### Records for the task:

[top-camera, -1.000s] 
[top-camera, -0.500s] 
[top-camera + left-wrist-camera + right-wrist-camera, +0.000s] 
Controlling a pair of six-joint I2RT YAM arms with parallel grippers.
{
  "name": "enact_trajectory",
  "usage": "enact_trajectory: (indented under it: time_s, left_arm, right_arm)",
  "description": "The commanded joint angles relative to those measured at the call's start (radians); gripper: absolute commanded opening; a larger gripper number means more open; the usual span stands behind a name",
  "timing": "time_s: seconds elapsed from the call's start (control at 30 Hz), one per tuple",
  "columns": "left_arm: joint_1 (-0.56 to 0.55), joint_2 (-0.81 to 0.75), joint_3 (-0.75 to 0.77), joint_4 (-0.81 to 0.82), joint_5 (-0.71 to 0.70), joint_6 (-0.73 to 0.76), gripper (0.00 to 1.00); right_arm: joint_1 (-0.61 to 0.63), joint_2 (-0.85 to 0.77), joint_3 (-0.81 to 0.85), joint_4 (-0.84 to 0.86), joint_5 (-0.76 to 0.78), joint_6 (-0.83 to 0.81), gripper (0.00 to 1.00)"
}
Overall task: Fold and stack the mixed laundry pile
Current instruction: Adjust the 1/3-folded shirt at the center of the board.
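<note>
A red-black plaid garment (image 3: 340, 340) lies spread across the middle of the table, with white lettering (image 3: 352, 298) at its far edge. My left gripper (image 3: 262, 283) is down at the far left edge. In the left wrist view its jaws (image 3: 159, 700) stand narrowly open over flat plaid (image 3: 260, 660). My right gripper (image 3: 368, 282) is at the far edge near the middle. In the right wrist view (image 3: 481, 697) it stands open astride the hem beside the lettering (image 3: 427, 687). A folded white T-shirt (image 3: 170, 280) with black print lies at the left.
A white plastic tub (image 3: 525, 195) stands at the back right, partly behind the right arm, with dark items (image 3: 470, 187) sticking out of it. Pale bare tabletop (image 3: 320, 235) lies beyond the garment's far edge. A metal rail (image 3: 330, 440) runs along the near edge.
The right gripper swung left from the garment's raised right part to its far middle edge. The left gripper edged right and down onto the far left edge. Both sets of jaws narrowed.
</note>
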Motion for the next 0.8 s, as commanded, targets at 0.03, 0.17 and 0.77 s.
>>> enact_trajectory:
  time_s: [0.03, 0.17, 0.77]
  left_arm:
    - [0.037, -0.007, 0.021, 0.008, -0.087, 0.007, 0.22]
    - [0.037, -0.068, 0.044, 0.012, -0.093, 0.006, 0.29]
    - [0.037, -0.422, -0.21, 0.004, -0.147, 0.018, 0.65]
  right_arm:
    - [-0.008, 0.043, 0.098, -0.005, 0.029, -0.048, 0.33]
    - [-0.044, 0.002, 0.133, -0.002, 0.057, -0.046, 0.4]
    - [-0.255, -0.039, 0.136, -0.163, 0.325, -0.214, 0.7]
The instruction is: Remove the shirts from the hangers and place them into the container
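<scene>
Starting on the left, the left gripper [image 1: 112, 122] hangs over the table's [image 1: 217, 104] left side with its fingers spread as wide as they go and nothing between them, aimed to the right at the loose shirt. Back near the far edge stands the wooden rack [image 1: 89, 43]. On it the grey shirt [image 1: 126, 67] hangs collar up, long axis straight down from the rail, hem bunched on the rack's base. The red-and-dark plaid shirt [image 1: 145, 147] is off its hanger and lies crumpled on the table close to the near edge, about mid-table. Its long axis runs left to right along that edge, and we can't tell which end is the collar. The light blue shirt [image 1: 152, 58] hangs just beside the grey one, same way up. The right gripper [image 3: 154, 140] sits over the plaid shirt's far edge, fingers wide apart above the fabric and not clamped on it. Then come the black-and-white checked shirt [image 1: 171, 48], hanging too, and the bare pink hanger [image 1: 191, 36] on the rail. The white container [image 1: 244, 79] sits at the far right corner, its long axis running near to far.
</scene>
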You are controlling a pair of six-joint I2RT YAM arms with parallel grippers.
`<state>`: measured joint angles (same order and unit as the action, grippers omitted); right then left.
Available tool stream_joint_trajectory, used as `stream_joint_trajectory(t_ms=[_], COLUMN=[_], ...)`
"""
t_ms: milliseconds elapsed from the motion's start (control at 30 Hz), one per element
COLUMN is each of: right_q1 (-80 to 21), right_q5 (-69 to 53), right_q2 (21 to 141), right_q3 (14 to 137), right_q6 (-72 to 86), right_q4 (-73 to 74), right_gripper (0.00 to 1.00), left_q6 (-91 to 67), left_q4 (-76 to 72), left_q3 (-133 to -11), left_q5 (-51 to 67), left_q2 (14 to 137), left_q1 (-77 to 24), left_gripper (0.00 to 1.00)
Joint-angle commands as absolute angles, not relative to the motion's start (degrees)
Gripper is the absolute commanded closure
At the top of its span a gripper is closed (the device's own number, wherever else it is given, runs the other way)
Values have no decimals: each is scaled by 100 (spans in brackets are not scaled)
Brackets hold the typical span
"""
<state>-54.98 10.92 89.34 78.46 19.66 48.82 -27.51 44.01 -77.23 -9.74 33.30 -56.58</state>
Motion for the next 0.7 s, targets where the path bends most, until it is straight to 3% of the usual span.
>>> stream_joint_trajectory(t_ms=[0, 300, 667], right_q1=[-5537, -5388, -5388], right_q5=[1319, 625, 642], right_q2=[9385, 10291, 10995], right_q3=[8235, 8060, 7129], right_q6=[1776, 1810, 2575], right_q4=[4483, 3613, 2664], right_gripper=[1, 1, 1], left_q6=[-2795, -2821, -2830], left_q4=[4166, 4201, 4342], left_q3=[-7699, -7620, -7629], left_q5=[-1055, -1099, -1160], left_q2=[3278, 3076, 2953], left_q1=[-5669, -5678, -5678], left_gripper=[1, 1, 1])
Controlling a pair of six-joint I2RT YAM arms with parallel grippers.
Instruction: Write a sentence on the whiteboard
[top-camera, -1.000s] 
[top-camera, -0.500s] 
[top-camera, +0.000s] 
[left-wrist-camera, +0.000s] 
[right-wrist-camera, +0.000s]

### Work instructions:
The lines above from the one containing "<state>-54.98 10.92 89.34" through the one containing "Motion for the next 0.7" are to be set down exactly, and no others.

### Reply to the exercise:
<state>-54.98 10.92 89.34 78.46 19.66 48.82 -27.51 44.01 -77.23 -9.74 33.30 -56.58</state>
Motion for the next 0.7 s, targets where the path bends most, until it is straight to 3% of the usual span.

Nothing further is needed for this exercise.